» **TASK GOAL**
The lines of the records that include "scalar" should all be copied.

» **AVAILABLE DATA**
Content starts

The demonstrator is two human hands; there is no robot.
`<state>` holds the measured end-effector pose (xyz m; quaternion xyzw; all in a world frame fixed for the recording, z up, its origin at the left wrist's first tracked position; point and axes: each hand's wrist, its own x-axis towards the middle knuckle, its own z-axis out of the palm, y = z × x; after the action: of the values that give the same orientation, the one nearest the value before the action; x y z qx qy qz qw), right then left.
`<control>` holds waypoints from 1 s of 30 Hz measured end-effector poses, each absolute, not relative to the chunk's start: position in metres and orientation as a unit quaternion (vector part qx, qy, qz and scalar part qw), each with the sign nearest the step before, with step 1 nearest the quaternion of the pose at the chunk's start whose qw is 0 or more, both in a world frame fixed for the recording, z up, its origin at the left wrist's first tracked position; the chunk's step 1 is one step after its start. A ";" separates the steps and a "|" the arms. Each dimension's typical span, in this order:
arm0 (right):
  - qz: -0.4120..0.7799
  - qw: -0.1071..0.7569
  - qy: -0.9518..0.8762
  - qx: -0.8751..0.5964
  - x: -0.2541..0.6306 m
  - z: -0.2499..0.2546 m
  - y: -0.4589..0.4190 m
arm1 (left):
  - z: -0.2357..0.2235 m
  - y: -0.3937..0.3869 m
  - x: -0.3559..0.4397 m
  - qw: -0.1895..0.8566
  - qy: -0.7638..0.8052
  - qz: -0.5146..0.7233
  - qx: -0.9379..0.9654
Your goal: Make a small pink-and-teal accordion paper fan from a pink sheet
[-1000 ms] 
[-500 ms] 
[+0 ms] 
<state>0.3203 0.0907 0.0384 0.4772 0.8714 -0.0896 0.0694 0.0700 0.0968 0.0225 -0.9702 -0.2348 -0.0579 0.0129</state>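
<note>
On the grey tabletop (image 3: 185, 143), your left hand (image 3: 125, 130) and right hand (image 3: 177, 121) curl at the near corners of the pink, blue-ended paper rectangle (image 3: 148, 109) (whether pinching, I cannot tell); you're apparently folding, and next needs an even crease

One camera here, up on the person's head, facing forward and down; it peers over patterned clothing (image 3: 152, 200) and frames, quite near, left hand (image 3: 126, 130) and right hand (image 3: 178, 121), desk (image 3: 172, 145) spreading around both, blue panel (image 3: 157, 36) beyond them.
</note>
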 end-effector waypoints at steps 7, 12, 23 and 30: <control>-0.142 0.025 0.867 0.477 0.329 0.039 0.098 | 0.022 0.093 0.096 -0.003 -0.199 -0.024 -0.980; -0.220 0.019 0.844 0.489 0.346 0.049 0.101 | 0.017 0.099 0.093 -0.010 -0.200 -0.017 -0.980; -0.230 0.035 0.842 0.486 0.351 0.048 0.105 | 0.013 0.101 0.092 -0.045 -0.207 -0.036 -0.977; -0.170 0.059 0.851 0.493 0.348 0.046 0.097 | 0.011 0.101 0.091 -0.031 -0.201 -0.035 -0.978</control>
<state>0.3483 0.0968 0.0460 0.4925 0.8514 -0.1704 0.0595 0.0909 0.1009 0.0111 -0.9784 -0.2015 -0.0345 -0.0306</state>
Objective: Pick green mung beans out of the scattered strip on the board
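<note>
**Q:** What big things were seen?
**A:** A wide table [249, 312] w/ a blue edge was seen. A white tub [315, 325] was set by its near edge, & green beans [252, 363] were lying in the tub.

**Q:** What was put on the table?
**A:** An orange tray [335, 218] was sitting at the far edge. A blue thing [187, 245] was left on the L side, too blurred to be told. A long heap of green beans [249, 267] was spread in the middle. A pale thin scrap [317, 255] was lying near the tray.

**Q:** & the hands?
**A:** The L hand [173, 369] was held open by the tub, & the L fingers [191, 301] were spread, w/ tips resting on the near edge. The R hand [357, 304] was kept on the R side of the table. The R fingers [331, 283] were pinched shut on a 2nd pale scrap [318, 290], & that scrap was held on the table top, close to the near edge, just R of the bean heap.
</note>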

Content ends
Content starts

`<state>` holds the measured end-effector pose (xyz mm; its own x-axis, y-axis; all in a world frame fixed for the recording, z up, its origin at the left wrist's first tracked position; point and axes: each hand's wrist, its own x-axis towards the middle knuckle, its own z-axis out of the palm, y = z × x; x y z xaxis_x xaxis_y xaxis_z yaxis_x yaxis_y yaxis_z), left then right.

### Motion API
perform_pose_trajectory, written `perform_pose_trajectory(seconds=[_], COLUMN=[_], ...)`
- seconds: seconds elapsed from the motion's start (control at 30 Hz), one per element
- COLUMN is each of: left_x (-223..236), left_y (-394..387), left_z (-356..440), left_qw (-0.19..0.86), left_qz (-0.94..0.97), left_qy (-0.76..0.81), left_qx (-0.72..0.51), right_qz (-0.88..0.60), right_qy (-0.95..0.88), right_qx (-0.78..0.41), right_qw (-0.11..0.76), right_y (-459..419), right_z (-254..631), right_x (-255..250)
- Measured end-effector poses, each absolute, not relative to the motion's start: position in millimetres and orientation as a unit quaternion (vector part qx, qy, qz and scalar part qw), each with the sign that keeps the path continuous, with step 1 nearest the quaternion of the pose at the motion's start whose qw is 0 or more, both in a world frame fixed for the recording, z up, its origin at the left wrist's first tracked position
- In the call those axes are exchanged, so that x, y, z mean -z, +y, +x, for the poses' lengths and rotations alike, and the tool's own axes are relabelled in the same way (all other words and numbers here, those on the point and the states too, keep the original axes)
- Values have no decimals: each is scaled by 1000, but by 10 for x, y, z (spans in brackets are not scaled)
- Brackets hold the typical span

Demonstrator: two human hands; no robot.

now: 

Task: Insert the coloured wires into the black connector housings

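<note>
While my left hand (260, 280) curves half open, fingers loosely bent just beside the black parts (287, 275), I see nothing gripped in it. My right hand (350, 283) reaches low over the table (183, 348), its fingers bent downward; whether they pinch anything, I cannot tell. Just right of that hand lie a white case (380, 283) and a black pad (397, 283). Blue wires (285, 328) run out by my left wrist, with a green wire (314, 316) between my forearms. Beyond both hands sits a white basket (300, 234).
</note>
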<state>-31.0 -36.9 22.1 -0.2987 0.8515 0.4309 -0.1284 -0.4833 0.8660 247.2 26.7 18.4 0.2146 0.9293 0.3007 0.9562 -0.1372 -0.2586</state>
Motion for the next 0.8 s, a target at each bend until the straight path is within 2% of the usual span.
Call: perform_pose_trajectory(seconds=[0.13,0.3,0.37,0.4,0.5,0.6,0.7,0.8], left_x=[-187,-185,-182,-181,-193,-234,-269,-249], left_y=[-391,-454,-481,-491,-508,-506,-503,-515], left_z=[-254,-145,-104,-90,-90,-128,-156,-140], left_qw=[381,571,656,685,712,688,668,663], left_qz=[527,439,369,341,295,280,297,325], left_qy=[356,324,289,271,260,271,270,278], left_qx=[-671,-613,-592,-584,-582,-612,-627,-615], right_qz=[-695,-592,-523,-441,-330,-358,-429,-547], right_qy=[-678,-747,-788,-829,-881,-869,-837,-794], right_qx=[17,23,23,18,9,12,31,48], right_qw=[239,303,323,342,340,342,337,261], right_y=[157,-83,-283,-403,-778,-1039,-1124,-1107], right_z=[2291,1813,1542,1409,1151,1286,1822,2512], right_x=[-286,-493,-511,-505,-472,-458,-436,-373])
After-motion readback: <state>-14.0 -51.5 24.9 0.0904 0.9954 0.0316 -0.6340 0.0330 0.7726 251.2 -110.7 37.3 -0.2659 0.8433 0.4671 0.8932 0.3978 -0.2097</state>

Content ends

» **COMPLETED EXERCISE**
`<control>` holds waypoints from 1 s of 30 Hz measured end-effector poses, each absolute, not relative to the chunk's start: position in metres and orientation as a unit quaternion (vector part qx, qy, qz and scalar part qw), each with the sign nearest the step before, with step 1 nearest the quaternion of the pose at the chunk's start whose qw is 0 or more, both in a world frame fixed for the recording, z up, its origin at the left wrist's first tracked position; the chunk's step 1 is one step after its start. A ";" separates the steps and a "|" the arms. Each dimension's typical span, in this order:
- Measured end-effector poses, each absolute, not relative to the motion's start: position in millimetres and orientation as a unit quaternion (vector part qx, qy, qz and scalar part qw), each with the sign that keeps the path continuous, with step 1 nearest the quaternion of the pose at the motion's start whose qw is 0 or more, both in a world frame fixed for the recording, z up, its origin at the left wrist's first tracked position

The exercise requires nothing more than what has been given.